Traceback (most recent call last):
  File "/Users/josephsolvason/miniconda3/bin/umi_tools", line 11, in <module>
    sys.exit(main())
  File "/Users/josephsolvason/miniconda3/lib/python3.6/site-packages/umi_tools/umi_tools.py", line 46, in main
    module.main(sys.argv)
  File "/Users/josephsolvason/miniconda3/lib/python3.6/site-packages/umi_tools/group.py", line 520, in main
    outfile.write(read, unique_id, top_umi)
TypeError: write() takes exactly one argument (3 given)

Cliffnotes on the data prep up to this point...

  1. cutadapt (quality + adapter trim)
  2. umi_tools extract
  3. cutadapt (removes constant region of a mutagenized library)
  4. bowtie2 (aligns to reference library)
  5. samtools (filter => keep only the alignments that have a mate (FLAG=1))
  6. samtools (sort and index)
  7. umi_tools group

Please let me know if you have any thoughts on this issue. I'd love to get some feedback.

You guys are awesome!

Joe

IanSudbery commented 7 years ago

I think I can see the problem here, but I need to check with @TomSmithCGAT who wrote the group code.

Tom: Should is this call to TwoPassWriter.write rather than AlignementFile.write left over from before you refactored group?

TomSmithCGAT commented 7 years ago

Correct. Sorry, this is a bug from the refactoring. Paired end reads are written out immediately so we don't use TwoPassWriter any more. We need to make the following change.

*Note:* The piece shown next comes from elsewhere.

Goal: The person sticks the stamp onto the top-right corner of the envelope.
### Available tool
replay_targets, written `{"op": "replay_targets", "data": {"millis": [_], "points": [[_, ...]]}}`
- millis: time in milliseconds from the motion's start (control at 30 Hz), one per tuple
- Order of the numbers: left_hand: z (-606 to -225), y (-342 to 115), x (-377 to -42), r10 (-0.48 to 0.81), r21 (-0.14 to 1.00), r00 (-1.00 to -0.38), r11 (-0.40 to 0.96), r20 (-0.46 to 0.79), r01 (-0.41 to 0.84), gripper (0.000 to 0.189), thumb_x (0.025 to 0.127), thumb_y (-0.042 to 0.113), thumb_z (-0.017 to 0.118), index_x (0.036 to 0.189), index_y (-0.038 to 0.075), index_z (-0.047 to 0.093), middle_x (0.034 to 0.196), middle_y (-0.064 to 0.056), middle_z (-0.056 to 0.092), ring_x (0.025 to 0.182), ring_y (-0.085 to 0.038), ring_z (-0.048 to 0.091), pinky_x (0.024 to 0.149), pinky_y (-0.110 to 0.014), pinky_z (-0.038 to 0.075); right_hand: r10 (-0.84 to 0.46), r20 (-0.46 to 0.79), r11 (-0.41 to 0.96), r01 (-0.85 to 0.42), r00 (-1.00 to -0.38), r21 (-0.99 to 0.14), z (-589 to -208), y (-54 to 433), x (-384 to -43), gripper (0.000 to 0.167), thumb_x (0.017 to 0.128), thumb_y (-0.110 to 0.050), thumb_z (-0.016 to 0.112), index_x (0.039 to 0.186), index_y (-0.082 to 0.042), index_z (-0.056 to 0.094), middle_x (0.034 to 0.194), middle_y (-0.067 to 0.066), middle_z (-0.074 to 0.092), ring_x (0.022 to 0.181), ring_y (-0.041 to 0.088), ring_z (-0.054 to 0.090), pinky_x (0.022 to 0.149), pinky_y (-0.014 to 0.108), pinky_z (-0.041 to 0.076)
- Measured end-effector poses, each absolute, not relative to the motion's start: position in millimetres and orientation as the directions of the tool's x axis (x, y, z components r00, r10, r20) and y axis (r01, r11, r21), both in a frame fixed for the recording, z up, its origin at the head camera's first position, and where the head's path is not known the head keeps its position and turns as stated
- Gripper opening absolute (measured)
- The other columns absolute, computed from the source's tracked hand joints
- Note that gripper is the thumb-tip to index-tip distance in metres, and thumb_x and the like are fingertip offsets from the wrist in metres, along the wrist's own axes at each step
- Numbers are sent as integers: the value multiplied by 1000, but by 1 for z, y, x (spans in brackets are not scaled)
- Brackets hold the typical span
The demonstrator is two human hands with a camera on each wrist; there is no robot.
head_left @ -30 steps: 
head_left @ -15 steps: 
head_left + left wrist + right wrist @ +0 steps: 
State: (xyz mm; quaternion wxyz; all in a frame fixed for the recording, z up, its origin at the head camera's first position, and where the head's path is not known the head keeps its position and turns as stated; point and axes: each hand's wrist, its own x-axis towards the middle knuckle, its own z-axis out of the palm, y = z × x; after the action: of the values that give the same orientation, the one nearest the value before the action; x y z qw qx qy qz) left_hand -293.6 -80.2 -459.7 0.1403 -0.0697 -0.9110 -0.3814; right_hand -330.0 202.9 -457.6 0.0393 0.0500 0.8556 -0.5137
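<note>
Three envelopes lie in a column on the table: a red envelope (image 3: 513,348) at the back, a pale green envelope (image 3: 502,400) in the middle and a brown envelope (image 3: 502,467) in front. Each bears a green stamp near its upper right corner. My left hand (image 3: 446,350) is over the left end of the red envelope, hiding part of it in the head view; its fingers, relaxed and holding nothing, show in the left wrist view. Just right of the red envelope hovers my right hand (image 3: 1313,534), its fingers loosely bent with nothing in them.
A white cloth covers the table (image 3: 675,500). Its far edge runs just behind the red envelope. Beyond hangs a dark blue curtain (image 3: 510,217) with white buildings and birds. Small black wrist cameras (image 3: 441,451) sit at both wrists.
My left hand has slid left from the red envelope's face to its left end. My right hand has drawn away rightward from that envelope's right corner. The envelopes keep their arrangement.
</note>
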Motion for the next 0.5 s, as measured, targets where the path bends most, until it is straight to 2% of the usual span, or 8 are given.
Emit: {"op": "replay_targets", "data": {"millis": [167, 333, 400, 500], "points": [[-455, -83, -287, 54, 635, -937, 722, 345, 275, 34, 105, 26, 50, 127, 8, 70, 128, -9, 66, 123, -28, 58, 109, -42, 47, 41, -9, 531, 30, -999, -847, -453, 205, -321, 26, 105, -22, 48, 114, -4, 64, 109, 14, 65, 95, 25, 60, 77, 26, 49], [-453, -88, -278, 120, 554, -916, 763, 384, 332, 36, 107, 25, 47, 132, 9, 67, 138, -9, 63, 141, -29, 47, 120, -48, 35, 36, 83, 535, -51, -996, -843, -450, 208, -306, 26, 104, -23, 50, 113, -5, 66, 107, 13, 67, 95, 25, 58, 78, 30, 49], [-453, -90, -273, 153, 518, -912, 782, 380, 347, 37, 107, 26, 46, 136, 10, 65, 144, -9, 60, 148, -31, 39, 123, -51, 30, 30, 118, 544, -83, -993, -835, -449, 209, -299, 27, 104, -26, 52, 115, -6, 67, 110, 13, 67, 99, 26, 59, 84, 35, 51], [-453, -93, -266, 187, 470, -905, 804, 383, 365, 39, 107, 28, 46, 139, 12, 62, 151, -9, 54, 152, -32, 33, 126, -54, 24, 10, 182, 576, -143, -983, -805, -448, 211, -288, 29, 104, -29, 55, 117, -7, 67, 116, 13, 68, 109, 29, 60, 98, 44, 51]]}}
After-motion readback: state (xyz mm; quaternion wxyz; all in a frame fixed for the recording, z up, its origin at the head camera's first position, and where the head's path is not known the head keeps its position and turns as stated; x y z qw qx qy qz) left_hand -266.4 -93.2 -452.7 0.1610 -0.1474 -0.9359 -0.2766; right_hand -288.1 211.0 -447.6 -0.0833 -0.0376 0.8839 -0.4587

I'll do this on a branch now

Current:

for read in reads:
    if outfile:
        if options.paired:
            # if paired, we need to supply the tags to
            # add to the paired read
            outfile.write(read, unique_id, top_umi)

        else:
            # Add the 'UG' tag to the read
            read.tags += [('UG', unique_id)]
            read.tags += [(options.umi_group_tag, top_umi)]
            outfile.write(read)

Patch:

for read in reads:
      # Add the 'UG' tag to the read
      read.tags += [('UG', unique_id)]
      read.tags += [(options.umi_group_tag, top_umi)]
      outfile.write(read)
TomSmithCGAT commented 7 years ago

Hi @jsolvason. I've pushed the changes above to the {TS}-Group_patch_write branch. Would you mind installing from this branch to check this resolves your error. I can give you instructions for how to install from the branch if you would like?

jsolvason commented 7 years ago

Thanks for the swift response! Yes let me know how to install the branch and I'll try it out.

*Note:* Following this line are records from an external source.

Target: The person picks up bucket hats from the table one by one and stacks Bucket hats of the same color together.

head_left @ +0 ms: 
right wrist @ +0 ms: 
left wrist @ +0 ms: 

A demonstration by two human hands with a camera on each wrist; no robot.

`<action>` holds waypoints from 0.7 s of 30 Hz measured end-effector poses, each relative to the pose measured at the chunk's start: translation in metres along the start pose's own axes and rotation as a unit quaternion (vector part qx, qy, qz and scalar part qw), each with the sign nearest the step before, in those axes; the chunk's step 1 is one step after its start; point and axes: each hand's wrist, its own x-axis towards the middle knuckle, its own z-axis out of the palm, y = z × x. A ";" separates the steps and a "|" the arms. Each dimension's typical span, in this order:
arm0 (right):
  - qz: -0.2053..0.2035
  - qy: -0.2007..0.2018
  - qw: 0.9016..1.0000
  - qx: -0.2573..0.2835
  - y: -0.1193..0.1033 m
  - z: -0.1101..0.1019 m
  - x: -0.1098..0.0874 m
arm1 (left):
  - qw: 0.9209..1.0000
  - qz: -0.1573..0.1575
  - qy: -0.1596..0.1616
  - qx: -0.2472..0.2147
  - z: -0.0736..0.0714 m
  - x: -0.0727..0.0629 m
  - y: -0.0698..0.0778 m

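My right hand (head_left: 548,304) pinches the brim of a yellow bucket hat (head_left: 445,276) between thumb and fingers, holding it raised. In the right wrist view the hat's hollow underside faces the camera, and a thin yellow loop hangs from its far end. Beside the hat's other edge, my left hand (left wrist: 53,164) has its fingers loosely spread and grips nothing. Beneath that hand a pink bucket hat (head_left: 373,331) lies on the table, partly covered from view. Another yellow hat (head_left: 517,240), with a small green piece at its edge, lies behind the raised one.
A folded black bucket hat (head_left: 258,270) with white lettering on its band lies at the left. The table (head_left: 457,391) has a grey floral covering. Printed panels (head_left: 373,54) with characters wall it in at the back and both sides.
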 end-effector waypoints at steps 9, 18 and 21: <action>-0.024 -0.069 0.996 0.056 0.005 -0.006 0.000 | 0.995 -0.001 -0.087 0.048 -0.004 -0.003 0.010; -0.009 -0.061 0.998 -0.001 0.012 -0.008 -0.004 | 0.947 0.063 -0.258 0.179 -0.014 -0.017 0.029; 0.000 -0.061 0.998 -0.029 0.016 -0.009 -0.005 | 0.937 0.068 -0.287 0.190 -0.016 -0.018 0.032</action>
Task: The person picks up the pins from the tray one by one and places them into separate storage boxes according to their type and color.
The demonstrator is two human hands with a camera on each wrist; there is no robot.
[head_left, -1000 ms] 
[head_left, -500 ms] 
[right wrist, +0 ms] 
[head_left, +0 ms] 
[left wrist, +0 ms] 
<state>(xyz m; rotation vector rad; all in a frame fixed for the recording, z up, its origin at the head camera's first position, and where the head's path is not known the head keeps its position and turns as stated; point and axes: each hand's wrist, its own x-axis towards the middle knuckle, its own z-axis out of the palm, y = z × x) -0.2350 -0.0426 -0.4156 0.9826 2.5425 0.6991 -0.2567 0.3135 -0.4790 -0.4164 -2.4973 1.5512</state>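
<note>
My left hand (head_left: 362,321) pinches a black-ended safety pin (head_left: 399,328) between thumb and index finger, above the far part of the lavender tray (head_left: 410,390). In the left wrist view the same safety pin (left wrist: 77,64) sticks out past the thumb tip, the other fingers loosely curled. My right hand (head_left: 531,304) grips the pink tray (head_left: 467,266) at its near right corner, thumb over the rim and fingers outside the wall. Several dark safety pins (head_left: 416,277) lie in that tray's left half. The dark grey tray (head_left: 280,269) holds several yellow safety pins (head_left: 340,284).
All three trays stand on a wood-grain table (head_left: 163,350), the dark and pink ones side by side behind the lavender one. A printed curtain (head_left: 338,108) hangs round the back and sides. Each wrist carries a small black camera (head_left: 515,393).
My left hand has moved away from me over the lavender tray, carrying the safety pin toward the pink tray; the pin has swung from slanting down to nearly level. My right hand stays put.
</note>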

On Fri, Jun 2, 2017 at 2:42 AM Tom Smith notifications@github.com wrote:

Hi @jsolvason https://github.com/jsolvason. I've pushed the changes above to the {TS}-Group_patch_write branch. Would you mind installing from this branch to check this resolves your error. I can give you instructions for how to install from the branch if you would like?

— You are receiving this because you were mentioned.

Reply to this email directly, view it on GitHub https://github.com/CGATOxford/UMI-tools/issues/130#issuecomment-305740517, or mute the thread https://github.com/notifications/unsubscribe-auth/AbxuJm4b5Y5ZRk6z2lu2HbQuH_k2TuZkks5r_9jrgaJpZM4Ntt_V .

--

Joseph Solvason Chimera Bioengineering

TomSmithCGAT commented 7 years ago

If you've got git installed, you can clone this directory:

git clone git@github.com:CGATOxford/UMI-tools.git

checkout the branch:

git fetch
git checkout {TS}-Group_patch_write

and then install with:

python setup.py install

If you don't have git, you should be able to install with pip using:

pip install git+https://github.com/CGATOxford/UMI-tools.git@{TS}-Group_patch_write
jsolvason commented 7 years ago

Not sure if this is common but I had to uninstall umi_tools in order to install the branch. I am running the program now with no error raised so far. I'll let you know how it goes!

Thanks guys,

Joe

jsolvason commented 7 years ago

Side question... How long (ball park estimate/range) do you expect the the typical dedup or group command to take?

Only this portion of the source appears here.